La solución es simple: quedarse a dormir.
Después de las cinco de la tarde
A las 17:30 parten los últimos autobuses y el pueblo experimenta algo. La luz se vuelve larga y anaranjada, los callejones se vacían, y puedes oír tus propios pasos sobre la piedra. Las torres proyectan sombras reales. Los gatos vuelven a aparecer en las murallas. Lia y yo subimos a la Rocca — la antigua fortaleza en lo alto, ahora un parque — y nos sentamos en la muralla viendo el Val d’Elsa extenderse abajo en la última hora de sol, los viñedos tornándose verde-ámbar, una neblina flotando sobre el valle que suavizaba los bordes de todo.
Comimos en un restaurante en la piazza principal que había sido agresivamente mediocre al mediodía y resultó servir una ribollita genuinamente buena una vez que el calor turístico se disipó. Si la comida realmente cambió o si yo simplemente era más capaz de saborearla sin la maleta de alguien contra mi espinilla, no lo sé.
El vino que pertenece aquí
La Vernaccia di San Gimignano es el vino blanco de esta parte de Toscana — color paja, seco, con un leve amargor final que combina bien con la comida salada y con cerdo de la región. Fue el primer vino italiano en recibir la denominación DOC, en 1966, algo que los locales mencionan con la tranquila orgullo de quien lleva mucho tiempo teniendo razón sobre algo. Lo bebí de un pequeño productor cuya sala de catas ocupaba una bodega abovedada bajo el nivel de la calle, las botellas frías al tacto incluso bajo el calor de julio.

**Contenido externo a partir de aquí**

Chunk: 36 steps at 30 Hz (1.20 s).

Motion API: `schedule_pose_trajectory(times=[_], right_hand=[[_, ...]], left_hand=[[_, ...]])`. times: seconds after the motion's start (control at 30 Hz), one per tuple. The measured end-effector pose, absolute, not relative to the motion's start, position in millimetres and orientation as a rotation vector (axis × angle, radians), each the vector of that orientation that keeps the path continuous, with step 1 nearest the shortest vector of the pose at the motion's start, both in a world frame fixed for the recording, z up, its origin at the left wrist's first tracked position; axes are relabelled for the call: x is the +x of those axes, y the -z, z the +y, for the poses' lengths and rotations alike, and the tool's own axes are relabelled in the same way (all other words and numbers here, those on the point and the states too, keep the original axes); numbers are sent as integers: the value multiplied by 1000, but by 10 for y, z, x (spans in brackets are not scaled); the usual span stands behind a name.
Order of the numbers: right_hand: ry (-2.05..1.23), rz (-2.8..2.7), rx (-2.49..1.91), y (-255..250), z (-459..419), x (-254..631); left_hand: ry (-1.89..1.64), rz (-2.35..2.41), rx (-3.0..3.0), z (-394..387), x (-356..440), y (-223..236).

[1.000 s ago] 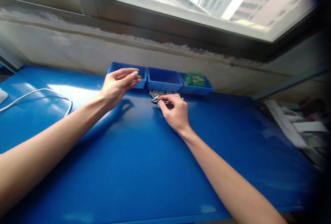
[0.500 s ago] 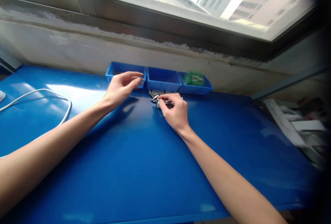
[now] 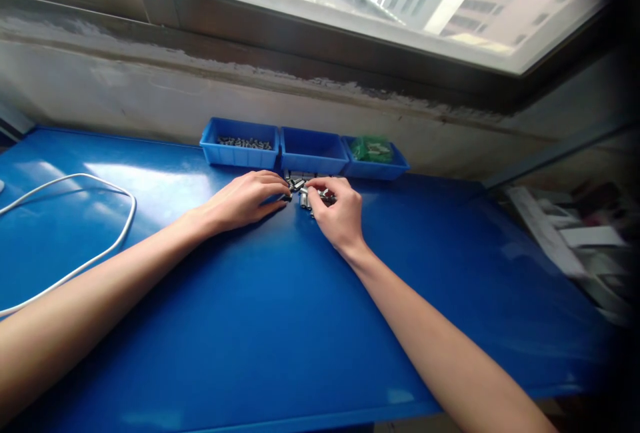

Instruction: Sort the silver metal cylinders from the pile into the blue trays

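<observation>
Small silvery metal cylinders [image 3: 304, 198] lie in a loose pile on the blue table, just in front of the bins. My left hand [image 3: 250, 198] is low at the pile's left side, its fingers curled and thumb close to the fingertips. A dark bit shows at those fingertips, too small to name. On the right side of the pile, my right hand [image 3: 341, 212] has thumb and forefinger drawn together among the cylinders. What it pinches is hidden, and the palm covers part of the pile.
Against the wall stand a left blue bin [image 3: 240, 156] with many small metal parts, a middle blue bin [image 3: 315, 161], and a right blue bin [image 3: 383, 170] with a green bag [image 3: 373, 149]. A white cable [image 3: 131, 210] loops across the blue table [image 3: 280, 326] at left.
My left hand has come down from in front of the left bin to the pile, uncovering the parts in that bin. My right hand has stayed at the pile.
</observation>
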State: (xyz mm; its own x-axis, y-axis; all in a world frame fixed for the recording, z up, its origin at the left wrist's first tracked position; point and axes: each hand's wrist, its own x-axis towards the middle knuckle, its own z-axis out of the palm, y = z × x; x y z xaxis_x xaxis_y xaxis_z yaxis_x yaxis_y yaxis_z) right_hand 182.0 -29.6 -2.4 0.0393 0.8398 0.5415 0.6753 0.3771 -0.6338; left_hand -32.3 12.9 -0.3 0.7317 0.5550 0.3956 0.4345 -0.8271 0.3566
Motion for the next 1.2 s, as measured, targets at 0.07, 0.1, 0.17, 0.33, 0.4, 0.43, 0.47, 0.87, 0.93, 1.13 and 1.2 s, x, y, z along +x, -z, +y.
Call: schedule_pose_trajectory(times=[0.07,0.1,0.17,0.33,0.4,0.43,0.47,0.87,0.93,1.13,1.2], right_hand=[[-218,-1688,-1358,21,-297,1816],[-220,-1689,-1362,20,-297,1815],[-223,-1691,-1366,20,-297,1815],[-231,-1694,-1353,29,-294,1818],[-229,-1695,-1347,31,-294,1819],[-229,-1695,-1344,30,-295,1819],[-231,-1695,-1343,29,-296,1818],[-250,-1708,-1330,29,-289,1823],[-253,-1707,-1332,30,-290,1822],[-253,-1706,-1331,32,-289,1821],[-253,-1705,-1333,34,-288,1823]], left_hand=[[-730,829,2675,118,-327,-3],[-737,853,2665,111,-328,-1],[-748,888,2656,98,-328,9],[-754,881,2677,95,-320,34],[-764,896,2654,107,-319,40],[-777,914,2635,113,-320,43],[-791,937,2615,120,-322,47],[-811,810,2796,50,-312,20],[-786,784,2793,52,-313,15],[-791,865,2713,105,-329,44],[-857,899,2626,107,-313,39]])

La Vernaccia está mejor aquí que en cualquier otro lugar donde la haya probado fuera de la región. Esto es o bien el terruño o bien el sesgo de confirmación. Posiblemente ambos.
El interior de la colegiata
La mayoría de los visitantes atraviesan la Collegiata — la iglesia principal — sin detenerse mucho, porque las torres son el reclamo. Esto es un error. El interior tiene dos ciclos de frescos que recorren las paredes de la nave: escenas del Antiguo Testamento a la izquierda, del Nuevo Testamento a la derecha, pintadas en el siglo XIV por artistas de la escuela sienesa. El Juicio Final de la pared trasera incluye una representación del infierno que es específica e imaginativa de una manera que sugiere que el pintor había pensado cuidadosamente en qué formas podría tomar el castigo.
Pasé cuarenta minutos ahí dentro y salí parpadeando a la claridad, lo que pareció oportunamente calculado.
Cuándo ir: Llega a última hora de la tarde en cualquier momento de abril a octubre y quédate a dormir — esto no es negociable para experimentar realmente el lugar. La temporada de transición (abril-mayo, septiembre-octubre) ofrece el mejor tiempo y las multitudes diurnas más manejables. De noviembre a febrero está casi desierto, algo melancólico, y muy hermoso.